What is needed => Copy down every line of the data that follows exactly. Omit the pictures.

———

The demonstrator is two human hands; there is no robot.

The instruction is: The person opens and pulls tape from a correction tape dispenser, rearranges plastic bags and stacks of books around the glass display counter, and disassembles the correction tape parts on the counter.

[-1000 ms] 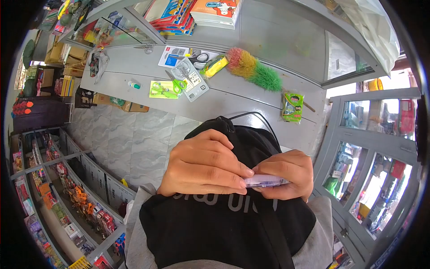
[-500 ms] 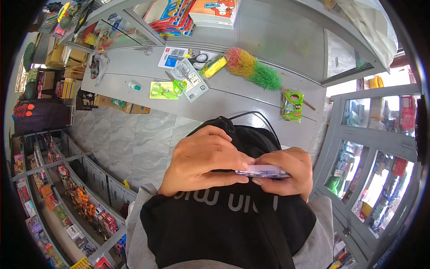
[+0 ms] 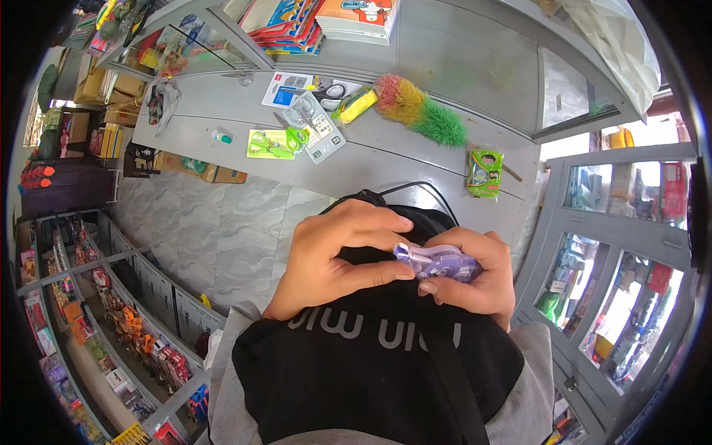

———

Solved exercise =>
The demonstrator is two human hands; there is no robot.

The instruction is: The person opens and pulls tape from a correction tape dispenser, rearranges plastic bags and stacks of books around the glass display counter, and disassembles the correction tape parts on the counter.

[-1000 ms] 
[-500 ms] 
[+0 ms] 

The required output has been given in full.